*** COLLECTED DATA Section Begins ***

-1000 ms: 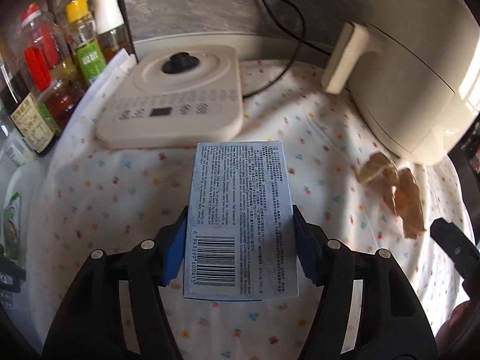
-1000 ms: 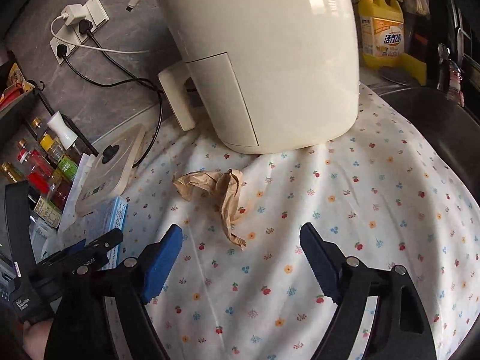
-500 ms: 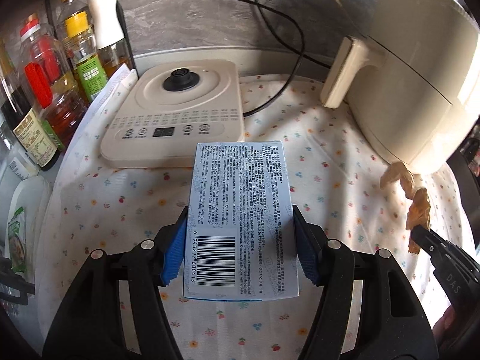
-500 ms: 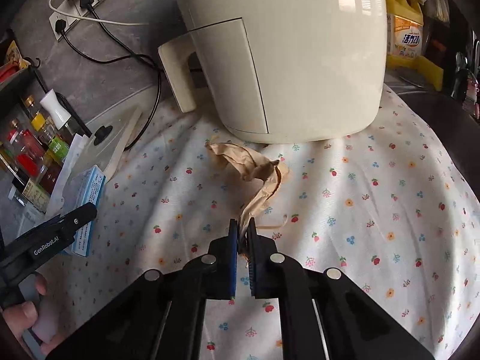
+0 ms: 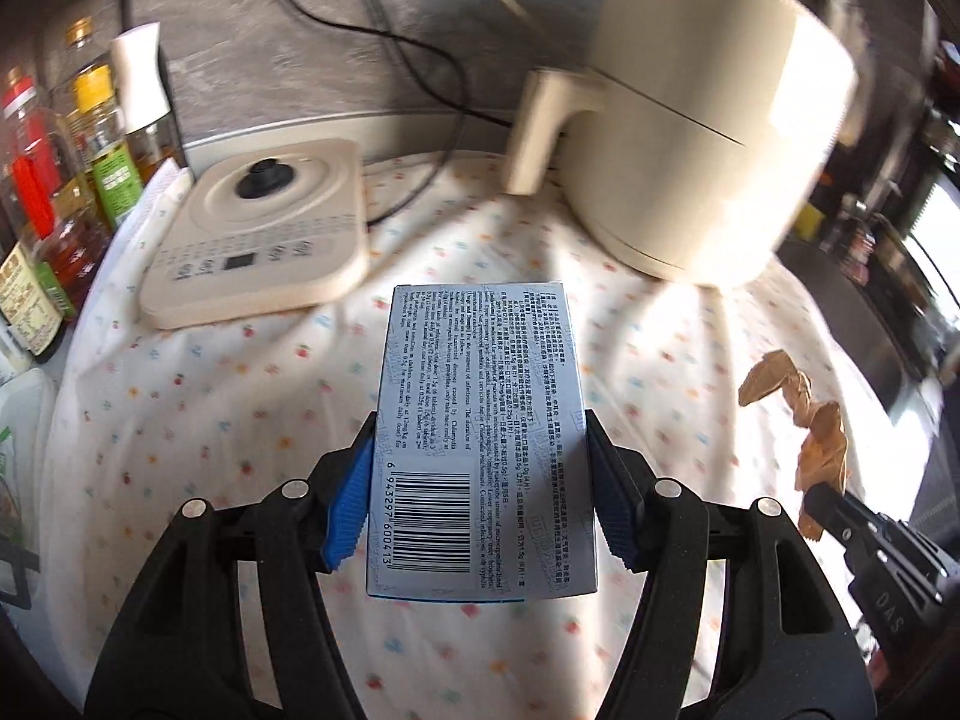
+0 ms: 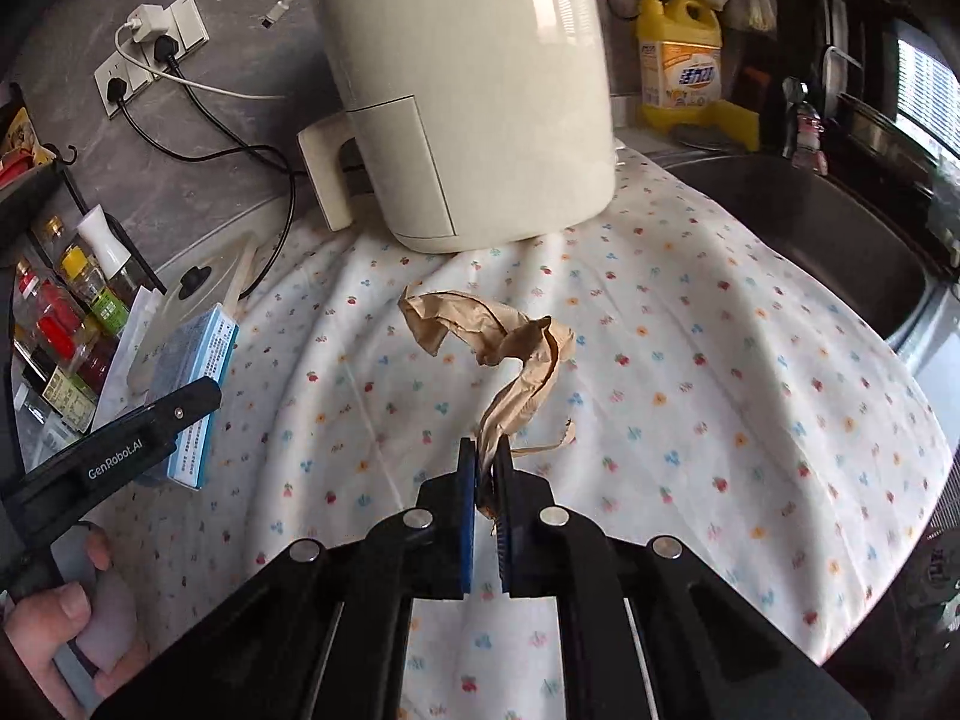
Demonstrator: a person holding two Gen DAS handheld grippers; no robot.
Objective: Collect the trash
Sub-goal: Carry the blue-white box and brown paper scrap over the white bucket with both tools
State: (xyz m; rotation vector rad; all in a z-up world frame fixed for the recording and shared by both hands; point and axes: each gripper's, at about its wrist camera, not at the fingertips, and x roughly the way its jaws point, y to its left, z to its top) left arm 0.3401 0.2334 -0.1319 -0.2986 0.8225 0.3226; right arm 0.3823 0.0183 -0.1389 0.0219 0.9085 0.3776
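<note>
My left gripper (image 5: pixel 480 480) is shut on a pale blue medicine box (image 5: pixel 480 432) with a barcode, held above the flowered cloth (image 5: pixel 240 420). The same box (image 6: pixel 192 396) shows at the left of the right wrist view, clamped in the left gripper's black finger (image 6: pixel 144 438). My right gripper (image 6: pixel 487 462) is shut on the lower end of a crumpled brown paper strip (image 6: pixel 510 348), which hangs lifted off the cloth. That paper (image 5: pixel 804 420) also appears at the right of the left wrist view, with the right gripper's finger (image 5: pixel 852 534) below it.
A cream air fryer (image 6: pixel 468 96) stands at the back of the cloth. A cream induction cooker (image 5: pixel 258 240) lies at the left, with sauce bottles (image 5: pixel 66 180) beside it. A dark sink (image 6: pixel 810 228) and a yellow detergent bottle (image 6: pixel 678 66) are at the right. Cables run to wall sockets (image 6: pixel 150 54).
My right gripper closed on the end of the brown paper and raised it off the cloth, drawing it back from the air fryer. The left gripper shifted with the box still clamped.
</note>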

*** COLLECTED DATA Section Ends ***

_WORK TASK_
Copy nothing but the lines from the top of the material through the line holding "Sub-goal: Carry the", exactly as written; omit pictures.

_RESPONSE TO THIS TASK_
-1000 ms: 
-1000 ms: 
-500 ms: 
-500 ms: 
+0 ms: 
+0 ms: 
Demonstrator: a person holding two Gen DAS handheld grippers; no robot.
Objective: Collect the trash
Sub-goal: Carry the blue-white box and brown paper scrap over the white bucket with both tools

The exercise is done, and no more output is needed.